Jia Uddin

Jia Uddin is an Assistant Professor in Artificial Intelligence and Big Data Department, at Endicott College, Woosong University, South Korea, and an Associate Professor (On Leave), Computer Science and Engineering Department at Brac University, Dhaka, Bangladesh. He received Ph.D. in Computer Engineering from the University of Ulsan, Korea, in January 2015 and M.Sc. in Telecommunications from Blekinge Institute of Technology, Sweden in June 2010. He was an Assistant Professor in the CSE department at BRAC University and the CCE department at International Islamic University Chittagong, Bangladesh. He was invited as a visiting faculty member at the School of Computing, Staffordshire University, Stoke-on-Trent, United Kingdom funded by a European Union Grant in April 2017, and was invited to Professor at Telkom University, Indonesia in Summer 2021. Dr. Jia received the Best Research Faculty award in the 2016 academic year at BRACU for his outstanding research contributions in the area of multimedia signal processing. He is supervising several undergraduate and graduate thesis students and his research students’ papers won Best paper awards in several international conferences: ICEEICT-2016, ICCIT-2016, IEEE ICAEE-2017, ICERIE-2017, ICMIP2019, IHCI2020, and IVIC2021. Dr. Jia is the author of 3 books related to Data Science and Computer Vision published by Woosong publisher and has 47 SCI/Scopus indexed Journal publications.
Dr. Jia is involved with different research communities at home and abroad by serving as a member of the organizing committee, technical committee, technical Session Chair, and reviewers in different peer-reviewed journals: IEEE Access, Multimedia Tools and Applications (Springer), Journal of Supercomputing (Springer), Wireless Personal Communication, SAI Journal, Neural Computing and Applications (Springer), Journal of Information Processing Systems, etc. His research interests include fault diagnosis, computer vision, and multimedia signal processing.
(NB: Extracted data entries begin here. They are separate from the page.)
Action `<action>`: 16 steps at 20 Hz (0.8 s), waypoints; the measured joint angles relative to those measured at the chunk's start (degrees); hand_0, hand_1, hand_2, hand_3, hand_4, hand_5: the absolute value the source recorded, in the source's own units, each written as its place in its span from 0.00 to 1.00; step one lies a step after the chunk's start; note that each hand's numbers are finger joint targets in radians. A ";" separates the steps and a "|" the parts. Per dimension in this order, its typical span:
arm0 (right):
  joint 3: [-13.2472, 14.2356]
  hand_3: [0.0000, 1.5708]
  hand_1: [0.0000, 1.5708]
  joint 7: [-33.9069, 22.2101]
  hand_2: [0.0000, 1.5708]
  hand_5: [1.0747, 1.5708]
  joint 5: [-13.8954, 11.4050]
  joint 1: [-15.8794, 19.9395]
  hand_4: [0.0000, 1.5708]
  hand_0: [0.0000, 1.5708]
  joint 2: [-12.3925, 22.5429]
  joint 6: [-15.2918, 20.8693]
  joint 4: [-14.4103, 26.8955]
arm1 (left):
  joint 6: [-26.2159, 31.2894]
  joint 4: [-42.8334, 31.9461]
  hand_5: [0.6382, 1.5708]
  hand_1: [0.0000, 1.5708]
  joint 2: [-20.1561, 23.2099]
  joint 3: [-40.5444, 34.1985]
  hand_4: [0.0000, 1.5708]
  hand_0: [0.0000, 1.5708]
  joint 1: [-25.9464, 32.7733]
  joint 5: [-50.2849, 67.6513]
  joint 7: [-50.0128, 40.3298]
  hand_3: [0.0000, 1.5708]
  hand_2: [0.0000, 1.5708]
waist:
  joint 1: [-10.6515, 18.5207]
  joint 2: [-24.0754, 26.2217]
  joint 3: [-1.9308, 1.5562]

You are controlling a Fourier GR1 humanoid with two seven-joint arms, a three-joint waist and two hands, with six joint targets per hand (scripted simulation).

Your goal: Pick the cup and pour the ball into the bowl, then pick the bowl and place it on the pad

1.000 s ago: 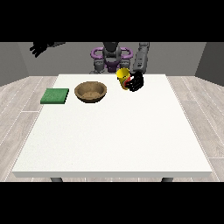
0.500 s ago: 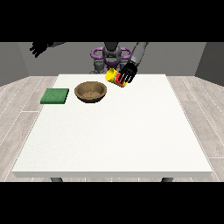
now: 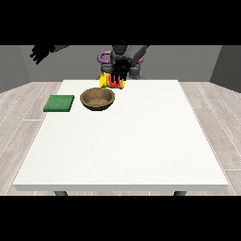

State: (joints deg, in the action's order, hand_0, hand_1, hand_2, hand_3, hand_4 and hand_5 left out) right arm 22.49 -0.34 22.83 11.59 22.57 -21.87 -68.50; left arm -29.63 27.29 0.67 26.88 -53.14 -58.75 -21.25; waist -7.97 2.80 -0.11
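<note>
Robot hand [image 3: 119, 70] at view's right curled round yellow cup [image 3: 112, 81] (tipped sideways) above bowl [image 3: 97, 99]; other robot hand [image 3: 41, 52] raised, fingers unclear.

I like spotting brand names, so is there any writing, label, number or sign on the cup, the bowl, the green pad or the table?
None can be read: the yellow cup in the robot hand, brown bowl, green pad and white table show no lettering.
</note>
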 measured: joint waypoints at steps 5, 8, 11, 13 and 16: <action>0.19 0.17 0.00 0.51 0.00 0.97 -0.08 1.52 0.44 0.00 0.43 -0.22 1.96 | 6.00 -1.98 1.00 0.89 -0.44 5.99 0.66 0.89 -4.98 -8.11 -8.08 1.00 1.00 | -0.18 0.62 0.02; -1.19 0.19 0.00 1.33 0.00 0.97 -1.34 2.70 0.44 0.00 -1.02 0.52 2.89 | 11.07 -0.66 1.00 0.39 -0.55 10.17 0.65 0.39 -6.11 -11.31 -12.05 0.98 0.95 | -0.86 0.64 0.02; -1.51 0.21 0.00 1.82 0.00 0.96 -1.82 3.91 0.44 0.00 -1.42 0.90 4.48 | 17.25 2.40 1.00 0.16 -0.61 13.96 0.69 0.16 -5.98 -12.85 -13.91 0.99 0.79 | -1.26 0.97 0.03; -1.64 0.22 0.00 2.13 0.00 0.96 -1.94 4.62 0.44 0.00 -1.18 0.52 5.30 | 21.27 4.58 1.00 0.12 -0.64 15.42 0.71 0.12 -6.49 -13.35 -14.46 1.00 0.79 | -1.58 0.65 0.05; -2.13 0.17 0.00 2.49 0.00 0.95 -2.67 5.34 0.44 0.00 -1.82 1.61 5.83 | 25.79 7.71 1.00 0.00 -0.67 17.41 0.71 0.00 -6.05 -14.27 -14.63 0.98 0.68 | -1.32 0.58 0.07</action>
State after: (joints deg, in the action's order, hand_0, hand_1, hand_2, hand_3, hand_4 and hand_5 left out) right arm 20.36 2.16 20.16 16.93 20.75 -20.26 -62.66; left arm -3.84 35.01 0.00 44.29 -59.19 -73.02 -35.89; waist -9.29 3.38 -0.04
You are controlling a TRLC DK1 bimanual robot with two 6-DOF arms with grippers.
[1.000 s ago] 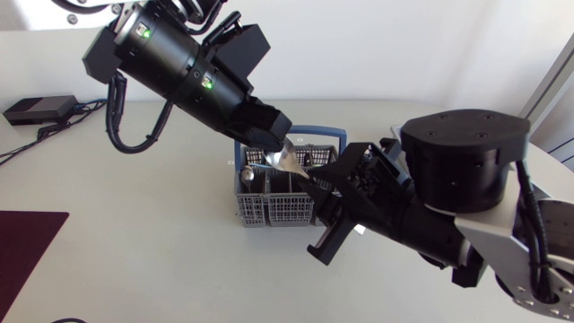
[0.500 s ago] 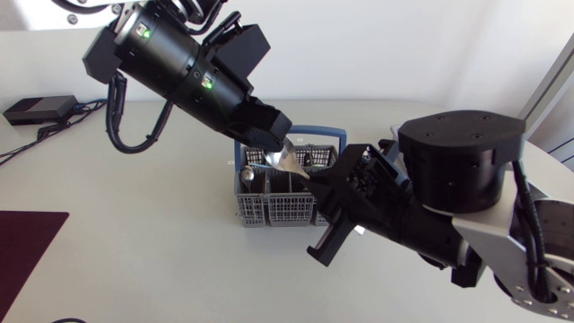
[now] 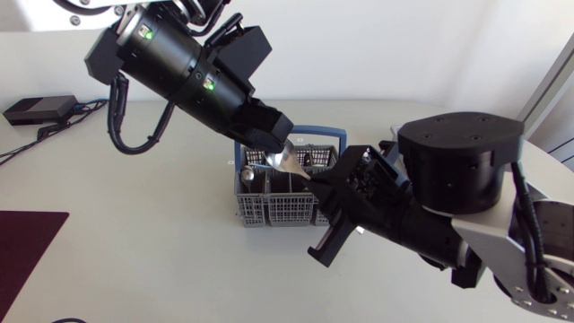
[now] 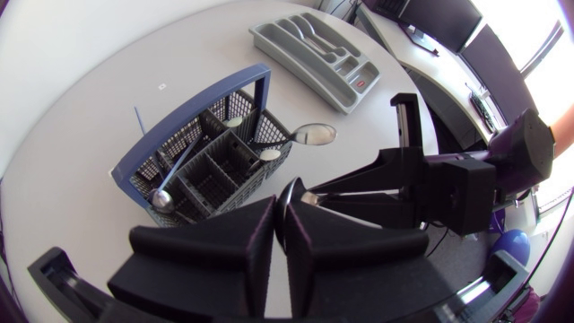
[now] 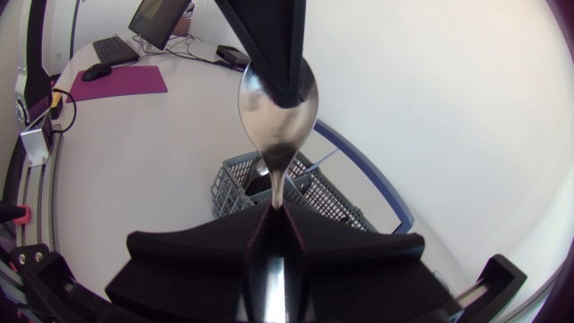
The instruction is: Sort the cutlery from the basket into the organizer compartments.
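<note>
Two grippers share one spoon point(image 3: 287, 160), held in the air just above the basket point(image 3: 269, 213) and, as far as the views show, clear of it. The left gripper point(image 3: 272, 136) is clamped on the bowl end. In the left wrist view its fingers point(image 4: 229, 247) stand nearly together, with the bowl's edge coming out from between them. The right gripper point(image 3: 325, 182) is closed on the handle end. In the right wrist view the handle runs down between its fingers point(image 5: 202, 256), and the bowl stands ahead of them with its far tip covered by the left gripper's wedge. So the spoon's long axis runs straight from one gripper to the other, bowl towards the left arm and handle towards the right arm. The organizer point(image 4: 287, 65) shows only in the left wrist view, on the table beyond the basket and well apart from it, with long compartments side by side. I judge this to be a hand-over, and the next move turns on which grip lets go. The right arm holds the handle, the better end for laying the spoon along a compartment, and it seems to stand on the organizer's side. Another spoon point(image 4: 314, 135) leans out over the basket's rim, and a long-handled spoon point(image 4: 163, 197) lies inside it, both unsorted.
</note>
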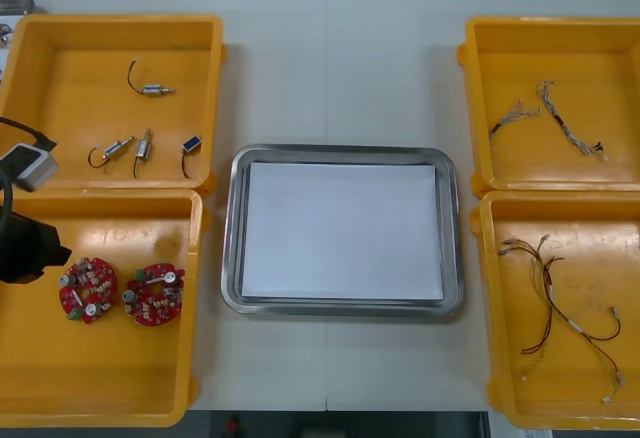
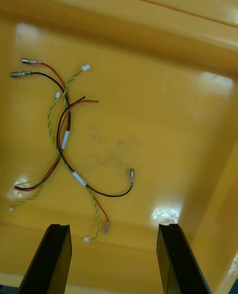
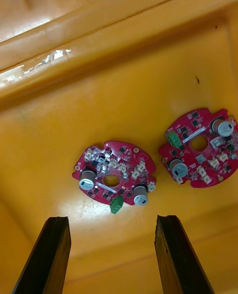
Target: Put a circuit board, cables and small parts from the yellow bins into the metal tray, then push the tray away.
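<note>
Two round red circuit boards (image 1: 88, 290) (image 1: 153, 293) lie side by side in the near left yellow bin (image 1: 100, 378). My left gripper (image 3: 111, 219) hangs open over this bin, a little short of one board (image 3: 114, 172), with the other board (image 3: 201, 147) off to one side. In the front view the left arm (image 1: 25, 248) shows at the bin's left edge. My right gripper (image 2: 113, 228) is open above a tangle of red, black and yellow cables (image 2: 64, 135) on an orange bin floor. The metal tray (image 1: 230, 258), white inside, holds nothing.
The far left bin (image 1: 60, 38) holds several small metal parts (image 1: 150, 88) with short black leads. The far right bin (image 1: 610, 48) holds thin twisted cables (image 1: 560, 118). The near right bin (image 1: 500, 358) holds the red, black and yellow cables (image 1: 560, 308). Bare table surrounds the tray.
</note>
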Available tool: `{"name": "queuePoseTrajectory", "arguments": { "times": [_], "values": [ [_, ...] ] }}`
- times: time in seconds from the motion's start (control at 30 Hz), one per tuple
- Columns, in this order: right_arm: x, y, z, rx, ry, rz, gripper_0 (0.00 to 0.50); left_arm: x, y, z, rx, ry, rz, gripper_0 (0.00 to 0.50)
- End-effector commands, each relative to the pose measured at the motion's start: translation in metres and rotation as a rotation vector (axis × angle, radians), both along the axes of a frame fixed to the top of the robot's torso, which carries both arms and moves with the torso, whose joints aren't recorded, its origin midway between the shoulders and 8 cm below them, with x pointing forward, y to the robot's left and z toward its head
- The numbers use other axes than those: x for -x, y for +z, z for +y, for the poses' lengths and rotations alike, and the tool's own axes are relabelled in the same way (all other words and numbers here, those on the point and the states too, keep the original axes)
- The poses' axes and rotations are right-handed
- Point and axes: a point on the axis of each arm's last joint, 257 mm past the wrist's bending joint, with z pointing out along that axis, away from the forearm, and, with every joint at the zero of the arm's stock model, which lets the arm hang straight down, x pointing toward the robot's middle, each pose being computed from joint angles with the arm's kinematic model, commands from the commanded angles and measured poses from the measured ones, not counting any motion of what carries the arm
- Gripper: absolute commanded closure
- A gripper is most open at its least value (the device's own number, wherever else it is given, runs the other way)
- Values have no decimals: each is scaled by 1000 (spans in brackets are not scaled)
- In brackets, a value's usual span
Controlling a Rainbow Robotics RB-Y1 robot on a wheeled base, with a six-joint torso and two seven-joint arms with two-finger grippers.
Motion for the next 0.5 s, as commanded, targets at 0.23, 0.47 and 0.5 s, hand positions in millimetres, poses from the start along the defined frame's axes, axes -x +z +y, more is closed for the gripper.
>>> {"name": "queuePoseTrajectory", "arguments": {
  "times": [0.23, 0.47, 0.5],
  "values": [
    [14, -28, -5, 103, 156, -18, 0, 18, -24, 2, -33, -147, 14, 0],
    [15, -57, 7, 111, 213, -18, 0, 20, -43, -5, -50, -216, -7, 0],
    [15, -60, 7, 108, 215, -15, 0, 21, -44, -5, -52, -221, -8, 0]
  ]
}}
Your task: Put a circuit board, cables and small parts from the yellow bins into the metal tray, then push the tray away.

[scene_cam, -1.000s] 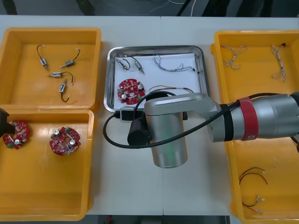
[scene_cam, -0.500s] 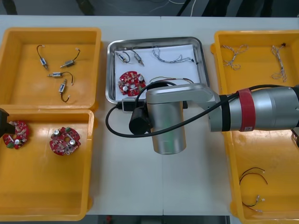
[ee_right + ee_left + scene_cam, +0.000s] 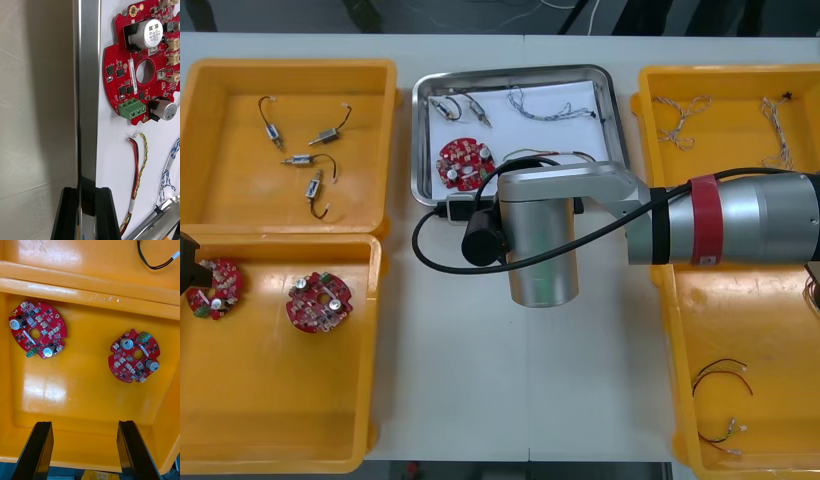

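Note:
The metal tray (image 3: 418, 150) lies between the bins, white inside. It holds a red circuit board (image 3: 464, 163), a blue and white cable (image 3: 552, 108), a red and yellow cable (image 3: 555, 155) and small metal parts (image 3: 460, 110). In the right wrist view my right gripper (image 3: 87, 213) is shut on the tray's near rim (image 3: 88, 93), one finger on each side, with the board (image 3: 142, 63) just inside. My left gripper (image 3: 84, 453) hangs open over the near left bin (image 3: 90, 397), above two more boards (image 3: 37, 329) (image 3: 134, 355).
The far left yellow bin (image 3: 230, 190) holds small metal parts with black leads. Blue and white cables lie in the far right bin (image 3: 725, 170), red and yellow ones in the near right bin (image 3: 740, 320). The right forearm (image 3: 740, 232) crosses over the right bins.
The right arm has slid the tray away from me, toward the table's far edge, with everything still in it. The left arm has not moved.

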Robot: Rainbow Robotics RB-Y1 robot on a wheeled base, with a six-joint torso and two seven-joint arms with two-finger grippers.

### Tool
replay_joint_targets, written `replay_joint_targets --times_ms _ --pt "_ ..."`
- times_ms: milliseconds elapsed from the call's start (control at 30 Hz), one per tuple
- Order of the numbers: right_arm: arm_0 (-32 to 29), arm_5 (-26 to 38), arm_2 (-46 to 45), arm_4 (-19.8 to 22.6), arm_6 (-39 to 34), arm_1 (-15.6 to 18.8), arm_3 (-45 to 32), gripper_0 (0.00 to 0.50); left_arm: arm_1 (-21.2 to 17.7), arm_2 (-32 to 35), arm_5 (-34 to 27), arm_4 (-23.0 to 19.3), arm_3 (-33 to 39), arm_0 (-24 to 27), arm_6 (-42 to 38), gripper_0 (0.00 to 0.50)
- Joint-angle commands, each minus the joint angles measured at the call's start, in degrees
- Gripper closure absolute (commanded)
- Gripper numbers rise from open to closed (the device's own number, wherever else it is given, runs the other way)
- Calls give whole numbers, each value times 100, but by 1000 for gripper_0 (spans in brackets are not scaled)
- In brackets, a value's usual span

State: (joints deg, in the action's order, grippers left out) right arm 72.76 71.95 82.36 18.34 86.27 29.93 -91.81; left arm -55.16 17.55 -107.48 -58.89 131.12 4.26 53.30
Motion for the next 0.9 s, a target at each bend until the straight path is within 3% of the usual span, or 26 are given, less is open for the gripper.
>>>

Title: Smart diagnosis though artificial intelligence in various applications

Abstract:
In industry 4.0, artificial intelligence (AI) based smart devices are widely used in different applications such as smart healthcare, smart-factory, smart home, smart city, etc. Smart devices use different sensors to collect real-time data from the environment and the data are used in the AI models. Earlier AI models are mostly machine learning-based models where feature engineering plays a vital role in the diagnosis (detection and prediction). Optimal feature selection is a key issue in Machine learning (ML) models and is a challenging task as features change with the environments. To overcome the limitations of ML models, deep learning models are used nowadays, where deep features are automatically extracted for diagnosis. Computational complexity is a major concern in deep learning models and the availability of limited datasets in various applications. Nowadays, to deploy the deep learning-based diagnosis models in portable devices different key techniques like transfer learning, self-supervised learning, few shot-learning, etc. are playing a vital role in the smart diagnosis for various applications.